→ Brief:
Please set down the data again exactly, minus the pictures.

→ Supplied data:
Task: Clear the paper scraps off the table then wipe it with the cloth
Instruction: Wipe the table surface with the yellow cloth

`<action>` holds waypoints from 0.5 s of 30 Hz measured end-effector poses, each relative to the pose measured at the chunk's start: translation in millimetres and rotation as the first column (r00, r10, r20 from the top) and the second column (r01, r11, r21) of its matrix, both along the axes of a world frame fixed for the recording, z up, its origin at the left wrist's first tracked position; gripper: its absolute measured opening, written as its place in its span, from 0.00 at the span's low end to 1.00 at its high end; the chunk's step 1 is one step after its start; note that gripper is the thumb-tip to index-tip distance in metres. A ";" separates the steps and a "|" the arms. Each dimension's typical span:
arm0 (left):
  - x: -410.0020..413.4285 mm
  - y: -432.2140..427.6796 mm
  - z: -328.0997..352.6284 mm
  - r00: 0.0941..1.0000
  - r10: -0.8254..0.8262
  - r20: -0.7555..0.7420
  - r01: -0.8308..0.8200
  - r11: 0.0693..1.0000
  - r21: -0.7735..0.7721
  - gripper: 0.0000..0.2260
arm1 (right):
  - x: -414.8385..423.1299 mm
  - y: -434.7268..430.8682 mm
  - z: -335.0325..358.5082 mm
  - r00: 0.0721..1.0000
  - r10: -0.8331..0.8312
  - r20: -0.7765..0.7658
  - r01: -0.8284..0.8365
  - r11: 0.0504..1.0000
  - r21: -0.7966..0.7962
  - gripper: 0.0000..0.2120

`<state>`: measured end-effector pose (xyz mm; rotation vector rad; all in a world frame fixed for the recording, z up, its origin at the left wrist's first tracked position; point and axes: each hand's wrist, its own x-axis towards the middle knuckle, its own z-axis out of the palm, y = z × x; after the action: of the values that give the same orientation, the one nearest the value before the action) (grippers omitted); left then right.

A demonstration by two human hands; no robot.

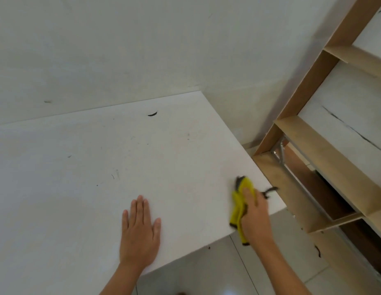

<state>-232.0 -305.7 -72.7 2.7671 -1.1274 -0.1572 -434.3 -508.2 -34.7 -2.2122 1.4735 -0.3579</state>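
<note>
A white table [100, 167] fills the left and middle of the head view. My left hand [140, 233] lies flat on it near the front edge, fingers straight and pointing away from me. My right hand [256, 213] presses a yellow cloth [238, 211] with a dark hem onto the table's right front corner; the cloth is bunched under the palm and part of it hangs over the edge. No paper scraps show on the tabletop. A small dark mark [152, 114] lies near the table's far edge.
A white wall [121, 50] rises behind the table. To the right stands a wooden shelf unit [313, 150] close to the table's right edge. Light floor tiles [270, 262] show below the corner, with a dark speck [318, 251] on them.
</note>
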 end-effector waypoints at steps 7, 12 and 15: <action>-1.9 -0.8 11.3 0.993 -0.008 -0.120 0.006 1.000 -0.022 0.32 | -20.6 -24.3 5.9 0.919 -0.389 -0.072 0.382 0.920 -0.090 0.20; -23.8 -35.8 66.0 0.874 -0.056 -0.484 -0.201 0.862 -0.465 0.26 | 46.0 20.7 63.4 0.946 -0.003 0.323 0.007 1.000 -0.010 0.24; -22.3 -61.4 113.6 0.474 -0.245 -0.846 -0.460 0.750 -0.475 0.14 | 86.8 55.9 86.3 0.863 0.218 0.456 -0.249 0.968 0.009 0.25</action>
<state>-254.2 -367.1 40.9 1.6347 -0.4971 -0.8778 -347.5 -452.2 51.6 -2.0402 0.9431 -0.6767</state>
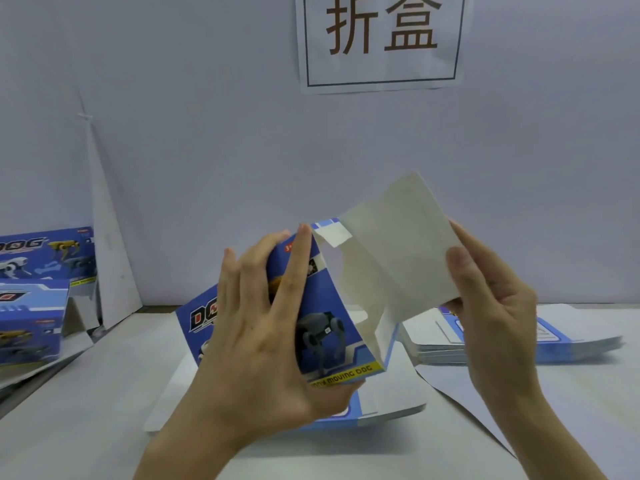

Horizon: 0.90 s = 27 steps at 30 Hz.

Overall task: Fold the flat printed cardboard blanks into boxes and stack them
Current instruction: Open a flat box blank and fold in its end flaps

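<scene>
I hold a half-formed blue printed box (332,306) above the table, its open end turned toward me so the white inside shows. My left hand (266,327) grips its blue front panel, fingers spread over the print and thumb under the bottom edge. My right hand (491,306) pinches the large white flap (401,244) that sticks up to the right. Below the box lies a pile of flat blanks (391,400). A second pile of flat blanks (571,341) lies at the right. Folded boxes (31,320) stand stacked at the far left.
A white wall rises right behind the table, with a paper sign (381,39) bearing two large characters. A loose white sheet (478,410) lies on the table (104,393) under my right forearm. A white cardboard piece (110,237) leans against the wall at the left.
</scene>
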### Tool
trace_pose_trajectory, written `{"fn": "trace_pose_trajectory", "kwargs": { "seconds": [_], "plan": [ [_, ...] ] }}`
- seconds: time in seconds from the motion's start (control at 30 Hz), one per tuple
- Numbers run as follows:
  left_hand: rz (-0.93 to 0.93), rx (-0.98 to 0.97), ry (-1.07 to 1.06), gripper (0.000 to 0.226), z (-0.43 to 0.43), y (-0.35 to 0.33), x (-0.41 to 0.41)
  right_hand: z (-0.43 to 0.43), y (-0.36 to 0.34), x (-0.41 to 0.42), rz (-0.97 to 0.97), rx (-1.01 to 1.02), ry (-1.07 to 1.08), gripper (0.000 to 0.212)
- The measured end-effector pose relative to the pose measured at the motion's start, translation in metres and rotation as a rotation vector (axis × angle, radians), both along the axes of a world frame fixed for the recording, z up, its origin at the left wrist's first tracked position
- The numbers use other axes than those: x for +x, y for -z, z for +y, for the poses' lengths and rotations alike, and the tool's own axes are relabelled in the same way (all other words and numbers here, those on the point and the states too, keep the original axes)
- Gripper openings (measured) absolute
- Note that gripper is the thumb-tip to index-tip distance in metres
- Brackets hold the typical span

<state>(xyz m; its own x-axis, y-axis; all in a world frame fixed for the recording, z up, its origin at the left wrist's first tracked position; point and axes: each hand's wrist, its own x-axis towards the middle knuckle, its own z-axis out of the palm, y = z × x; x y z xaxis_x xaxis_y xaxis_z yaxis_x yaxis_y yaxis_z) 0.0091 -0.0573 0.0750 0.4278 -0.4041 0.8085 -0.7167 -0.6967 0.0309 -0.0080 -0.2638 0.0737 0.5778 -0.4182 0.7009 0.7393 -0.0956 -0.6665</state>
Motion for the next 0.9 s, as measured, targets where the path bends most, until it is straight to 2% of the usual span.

→ Response to this task:
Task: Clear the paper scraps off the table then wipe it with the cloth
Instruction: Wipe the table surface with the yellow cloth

`<action>` holds waypoints from 0.5 s of 30 Hz measured end-effector poses, each relative to the pose measured at the chunk's start: translation in millimetres and rotation as the first column (r00, r10, r20 from the top) and the second column (r01, r11, r21) of its matrix, both along the axes of a world frame fixed for the recording, z up, its origin at the left wrist's first tracked position; gripper: its absolute measured opening, written as its place in its span, from 0.00 at the span's low end to 1.00 at its high end; the chunk's step 1 is one step after its start; note that gripper is the thumb-tip to index-tip distance in metres. A ";" separates the steps and a "|" the arms. Each dimension's typical span:
arm0 (left):
  - x: -410.0020..413.4285 mm
  - y: -432.2140..427.6796 mm
  - z: -328.0997..352.6284 mm
  - r00: 0.0941..1.0000
  - r10: -0.8254..0.8262
  - r20: -0.7555..0.7420
  - r01: -0.8308..0.8200
  - r11: 0.0693..1.0000
  - r21: -0.7735..0.7721
  - gripper: 0.0000..0.2260
arm1 (right):
  - x: -414.8385..423.1299 mm
  - y: -434.7268..430.8682 mm
  - z: -335.0325..358.5082 mm
  - r00: 0.0721..1.0000
  - r10: -0.8331..0.8312
  - r20: -0.7765..0.7658
  - r01: -0.8284..0.8365
  - r11: 0.0504..1.0000
  - r21: -0.7966..0.7962
  - gripper: 0.0000..0.2120

`<state>`: measured end-effector pose (xyz mm; rotation vector rad; all in a world frame fixed for the recording, z up, its origin at the left wrist's first tracked position; point and axes: each hand's wrist, its own x-axis towards the middle knuckle, its own z-axis out of the palm, y = z × x; after the action: of the values that give the same orientation, the one nearest the value before the action) (grippers omitted); left then right.

A demonstration by two human hands; no robot.


<state>-232.0 -305.7 -72.7 2.7671 -1.1274 -0.1572 -434.3 -508.2 -34.7 -2.2122 1.4735 -0.3579</state>
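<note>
A white table [100, 167] fills the left and middle of the head view. My left hand [140, 233] lies flat on it near the front edge, fingers straight and pointing away from me. My right hand [256, 213] presses a yellow cloth [238, 211] with a dark hem onto the table's right front corner; the cloth is bunched under the palm and part of it hangs over the edge. No paper scraps show on the tabletop. A small dark mark [152, 114] lies near the table's far edge.
A white wall [121, 50] rises behind the table. To the right stands a wooden shelf unit [313, 150] close to the table's right edge. Light floor tiles [270, 262] show below the corner, with a dark speck [318, 251] on them.
</note>
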 end-effector waypoints at steps 7, 12 and 15: <action>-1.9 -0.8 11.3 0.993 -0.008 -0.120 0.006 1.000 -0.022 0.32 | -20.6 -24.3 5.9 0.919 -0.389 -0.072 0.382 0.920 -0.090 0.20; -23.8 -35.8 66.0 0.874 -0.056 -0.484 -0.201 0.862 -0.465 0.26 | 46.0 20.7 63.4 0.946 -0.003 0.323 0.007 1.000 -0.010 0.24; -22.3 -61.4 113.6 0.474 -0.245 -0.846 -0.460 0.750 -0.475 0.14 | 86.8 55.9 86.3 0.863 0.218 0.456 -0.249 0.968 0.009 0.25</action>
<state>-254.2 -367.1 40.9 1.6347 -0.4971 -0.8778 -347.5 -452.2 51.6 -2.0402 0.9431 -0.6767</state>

Horizon: 0.90 s = 27 steps at 30 Hz.

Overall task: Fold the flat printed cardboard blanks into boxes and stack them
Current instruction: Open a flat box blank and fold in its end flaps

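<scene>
I hold a half-formed blue printed box (332,306) above the table, its open end turned toward me so the white inside shows. My left hand (266,327) grips its blue front panel, fingers spread over the print and thumb under the bottom edge. My right hand (491,306) pinches the large white flap (401,244) that sticks up to the right. Below the box lies a pile of flat blanks (391,400). A second pile of flat blanks (571,341) lies at the right. Folded boxes (31,320) stand stacked at the far left.
A white wall rises right behind the table, with a paper sign (381,39) bearing two large characters. A loose white sheet (478,410) lies on the table (104,393) under my right forearm. A white cardboard piece (110,237) leans against the wall at the left.
</scene>
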### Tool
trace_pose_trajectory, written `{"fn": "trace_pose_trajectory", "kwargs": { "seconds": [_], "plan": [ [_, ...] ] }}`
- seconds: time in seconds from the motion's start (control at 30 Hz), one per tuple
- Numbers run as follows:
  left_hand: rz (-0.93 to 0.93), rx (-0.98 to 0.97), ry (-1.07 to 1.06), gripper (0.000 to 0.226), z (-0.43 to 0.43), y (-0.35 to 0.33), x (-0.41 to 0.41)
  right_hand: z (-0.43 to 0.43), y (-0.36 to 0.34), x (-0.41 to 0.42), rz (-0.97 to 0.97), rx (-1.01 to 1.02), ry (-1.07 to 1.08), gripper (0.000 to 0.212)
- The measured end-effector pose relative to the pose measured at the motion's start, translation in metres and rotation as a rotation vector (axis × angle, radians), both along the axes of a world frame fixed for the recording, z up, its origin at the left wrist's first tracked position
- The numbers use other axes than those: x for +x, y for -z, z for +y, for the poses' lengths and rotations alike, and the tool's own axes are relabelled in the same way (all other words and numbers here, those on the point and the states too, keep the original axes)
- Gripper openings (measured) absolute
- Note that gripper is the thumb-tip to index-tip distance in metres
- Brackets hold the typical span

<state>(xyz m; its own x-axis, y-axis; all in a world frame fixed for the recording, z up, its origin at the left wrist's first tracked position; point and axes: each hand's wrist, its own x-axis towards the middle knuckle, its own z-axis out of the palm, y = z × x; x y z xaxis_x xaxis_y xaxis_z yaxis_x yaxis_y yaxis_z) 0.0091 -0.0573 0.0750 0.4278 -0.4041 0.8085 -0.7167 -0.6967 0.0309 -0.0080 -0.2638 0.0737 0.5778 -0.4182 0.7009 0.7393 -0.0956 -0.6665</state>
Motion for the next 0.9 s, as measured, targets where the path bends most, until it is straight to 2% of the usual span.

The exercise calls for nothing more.